Text As Data.
Loading in data
tweets <- readRDS("~/networks-blog/boliviatweetsfile")
tweets <- iconv(tweets$text, to = "ASCII", sub = " ")
tweets <- gsub("(RT|via)((?:\\b\\W*@\\w+)+)", "", tweets) # Remove the "RT" (retweet) and usernames
tweets = gsub("http.+ |http.+$", " ", tweets) # Remove html links
tweets = gsub("http[[:alnum:]]*", "", tweets)
tweets = gsub("[[:punct:]]", " ", tweets) # Remove punctuation
tweets = gsub("[ |\t]{2,}", " ", tweets) # Remove tabs
tweets = gsub("^ ", "", tweets) # Leading blanks
tweets = gsub(" $", "", tweets) # Lagging blanks
tweets = gsub(" +", " ", tweets) # General spaces
tweets = tolower(tweets)
tweets = unique(tweets)
corpus <- Corpus(VectorSource(tweets))
corpus <- tm_map(corpus, removeWords, stopwords("english"))
corpus <- tm_map(corpus, removeNumbers)
corpus <- tm_map(corpus, stemDocument)
corpus = tm_map(corpus, removeWords, c("amp", "will", "get", "can", "like", "say", "know"))
# Sentiment Analysis
testdata_text_sent<- get_nrc_sentiment((as.character(corpus)))
#calculating total score for each sentiment
testdata_text_sent_score<-data.frame(colSums(testdata_text_sent[,]))
names(testdata_text_sent_score)<-"Score"
testdata_text_sent_score<-cbind("sentiment"=rownames(testdata_text_sent_score),testdata_text_sent_score)
rownames(testdata_text_sent_score)<-NULL
#plotting the sentiments with scores
ggplot(data=testdata_text_sent_score,aes(x=sentiment,y=Score))+geom_bar(aes(fill=sentiment),stat = "identity")+
theme(legend.position="none")+
xlab("Sentiments")+ylab("scores")+ggtitle("Sentiments of Twitter Users ")
library(quanteda)
library(quanteda.sentiment)
twtDfm_nrc <- dfm(tokens(as.character(corpus), remove_punct = TRUE),
tolower = TRUE) %>%
dfm_lookup(data_dictionary_NRC)
df_nrc <- convert(twtDfm_nrc, to = "data.frame")
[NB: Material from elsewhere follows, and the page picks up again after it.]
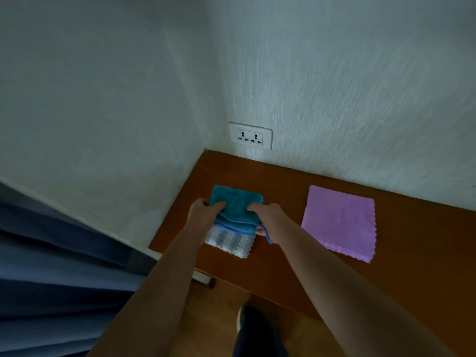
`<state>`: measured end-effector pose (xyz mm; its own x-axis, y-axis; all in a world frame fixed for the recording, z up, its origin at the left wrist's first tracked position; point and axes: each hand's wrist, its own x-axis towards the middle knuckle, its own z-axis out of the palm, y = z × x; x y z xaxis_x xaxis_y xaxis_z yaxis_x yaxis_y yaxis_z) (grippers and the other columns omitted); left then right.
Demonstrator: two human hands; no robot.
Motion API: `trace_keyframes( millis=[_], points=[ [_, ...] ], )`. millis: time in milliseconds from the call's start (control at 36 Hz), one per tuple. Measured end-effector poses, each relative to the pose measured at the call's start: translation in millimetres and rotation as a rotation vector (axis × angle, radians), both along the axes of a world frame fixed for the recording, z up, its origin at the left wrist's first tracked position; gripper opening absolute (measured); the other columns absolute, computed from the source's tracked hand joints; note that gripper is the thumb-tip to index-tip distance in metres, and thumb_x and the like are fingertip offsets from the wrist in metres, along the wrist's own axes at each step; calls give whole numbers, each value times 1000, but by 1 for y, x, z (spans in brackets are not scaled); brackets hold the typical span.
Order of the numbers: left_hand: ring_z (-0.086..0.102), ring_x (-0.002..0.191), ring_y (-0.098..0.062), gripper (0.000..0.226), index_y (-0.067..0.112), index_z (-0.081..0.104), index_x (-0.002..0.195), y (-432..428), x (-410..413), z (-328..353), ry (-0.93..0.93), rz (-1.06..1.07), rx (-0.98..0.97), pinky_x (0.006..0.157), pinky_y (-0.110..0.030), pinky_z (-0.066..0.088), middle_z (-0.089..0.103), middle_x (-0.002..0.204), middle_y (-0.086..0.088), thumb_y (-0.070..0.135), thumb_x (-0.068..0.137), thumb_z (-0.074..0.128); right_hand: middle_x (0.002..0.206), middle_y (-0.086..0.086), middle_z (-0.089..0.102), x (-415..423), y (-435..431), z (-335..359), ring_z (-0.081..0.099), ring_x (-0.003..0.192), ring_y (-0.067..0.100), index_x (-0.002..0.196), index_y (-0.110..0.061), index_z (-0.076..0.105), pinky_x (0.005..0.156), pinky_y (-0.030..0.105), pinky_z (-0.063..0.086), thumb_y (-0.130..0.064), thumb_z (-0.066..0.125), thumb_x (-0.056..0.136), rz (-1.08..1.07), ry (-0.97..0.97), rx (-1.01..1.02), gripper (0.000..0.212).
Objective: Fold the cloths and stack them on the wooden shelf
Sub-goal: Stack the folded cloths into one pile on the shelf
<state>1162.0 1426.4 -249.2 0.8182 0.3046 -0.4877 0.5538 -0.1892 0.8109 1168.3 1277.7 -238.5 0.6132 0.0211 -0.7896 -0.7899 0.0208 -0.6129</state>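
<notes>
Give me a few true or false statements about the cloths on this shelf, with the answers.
1. The left hand and right hand both grip the stack of folded cloths. True.
2. The teal cloth is at the bottom of the stack. False: it is on top; the grey cloth is at the bottom.
3. The purple cloth lies flat on the wooden shelf, apart from the stack. True.
4. A plug sits in the wall socket. False: nothing is plugged in.
</notes>
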Motion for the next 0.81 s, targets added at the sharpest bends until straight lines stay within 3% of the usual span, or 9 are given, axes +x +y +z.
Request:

df_nrc$polarity <- (df_nrc$positive - df_nrc$negative)/(df_nrc$positive + df_nrc$negative)
df_nrc$polarity[which((df_nrc$positive + df_nrc$negative) == 0)] <- 0
twtDfm_lsd2015 <- dfm(tokens(as.character(corpus), remove_punct = TRUE),
tolower = TRUE) %>%
dfm_lookup(data_dictionary_LSD2015)
df_lsd2015 <- convert(twtDfm_lsd2015, to = "data.frame")
df_lsd2015$polarity <- (df_lsd2015$positive - df_lsd2015$negative)/(df_lsd2015$positive + df_lsd2015$negative)
df_lsd2015$polarity[which((df_lsd2015$positive + df_lsd2015$negative) == 0)] <- 0
twtDfm_geninq <- dfm(tokens(as.character(corpus), remove_punct = TRUE),
tolower = TRUE) %>%
dfm_lookup(data_dictionary_geninqposneg)
df_geninq <- convert(twtDfm_geninq, to = "data.frame")
df_geninq$polarity <- (df_geninq$positive - df_geninq$negative)/(df_geninq$positive + df_geninq$negative)
df_geninq$polarity[which((df_geninq$positive + df_geninq$negative) == 0)] <- 0
colnames(df_nrc) <- paste("nrc", colnames(df_nrc), sep = "_")
colnames(df_lsd2015) <- paste("lsd2015", colnames(df_lsd2015), sep = "_")
colnames(df_geninq) <- paste("geninq", colnames(df_geninq), sep = "_")
# now let's compare our estimates
sent_df <- merge(df_nrc, df_lsd2015, by.x = "nrc_doc_id", by.y = "lsd2015_doc_id")
sent_df <- merge(sent_df, df_geninq, by.x = "nrc_doc_id", by.y = "geninq_doc_id")
cor(sent_df$nrc_polarity, sent_df$lsd2015_polarity)
[1] -1
cor(sent_df$nrc_polarity, sent_df$geninq_polarity)
[1] 1
cor(sent_df$lsd2015_polarity, sent_df$geninq_polarity)
[1] -1
library(wordcloud)
library(reshape2)
token = data.frame(text=tweets, stringsAsFactors = FALSE) %>%
unnest_tokens(word, text)
token %>%
inner_join(get_sentiments("bing")) %>%
count(word, sentiment, sort = TRUE) %>%
acast(word ~ sentiment, value.var = "n", fill = 0) %>%
comparison.cloud(colors = c("red", "blue"),
max.words = 100)
bing_word_counts <- token %>%
inner_join(get_sentiments("bing")) %>%
count(word, sentiment, sort = TRUE) %>%
ungroup()
bing_word_counts %>%
group_by(sentiment) %>%
slice_max(n, n = 10) %>%
ungroup() %>%
mutate(word = reorder(word, n)) %>%
ggplot(aes(n, word, fill = sentiment)) +
geom_col(show.legend = FALSE) +
facet_wrap(~sentiment, scales = "free_y") +
labs(x = "Contribution to sentiment",
y = NULL)